Aujourd’hui, on parle d’un nouveau virus qui est apparu en Chine, ce qui explique encore une fois notre hésitation à donner des réponses précises sur les décisions à adopter », indique-t-il.

Toutefois, Dr Touahria a souligné que l’avis de tous les membres du Comité scientifique sur la situation épidémiologique a toujours été pris en considération par les pouvoirs publics lors de toute prise de décision.

Au sujet du vaccin anti-Covid-19, le spécialiste a relevé qu’ils ont reçu des représentants de certains laboratoires qui se seraient lancés dans la recherche relative à ce vaccin, qu’ils sont déjà présents en Algérie et sont des partenaires.

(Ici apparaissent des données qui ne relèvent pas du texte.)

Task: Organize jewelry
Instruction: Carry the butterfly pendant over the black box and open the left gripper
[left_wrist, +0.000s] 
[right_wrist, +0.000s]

Ces rencontres ont eu lieu dans le but, dit-il, de savoir comment les producteurs envisagent-ils de procéder et quelles sont les quantités prévues à mettre sur le marché.

Pour conclure, Dr Touahria relève que le souci majeur du Comité scientifique est de s’assurer de l’efficacité de ce vaccin et qu’il ne soit pas obligatoire, mais à la bonne volonté de la personne.
Notons encore que professeur Mohamed Belhocine, président de la cellule en charge des enquêtes épidémiologiques, a émis, lors de son passage hier à la radio nationale, les mêmes craintes. Selon lui, la vigilance est toujours de mise, car le virus circule activement et affecte l’intégrité du pays.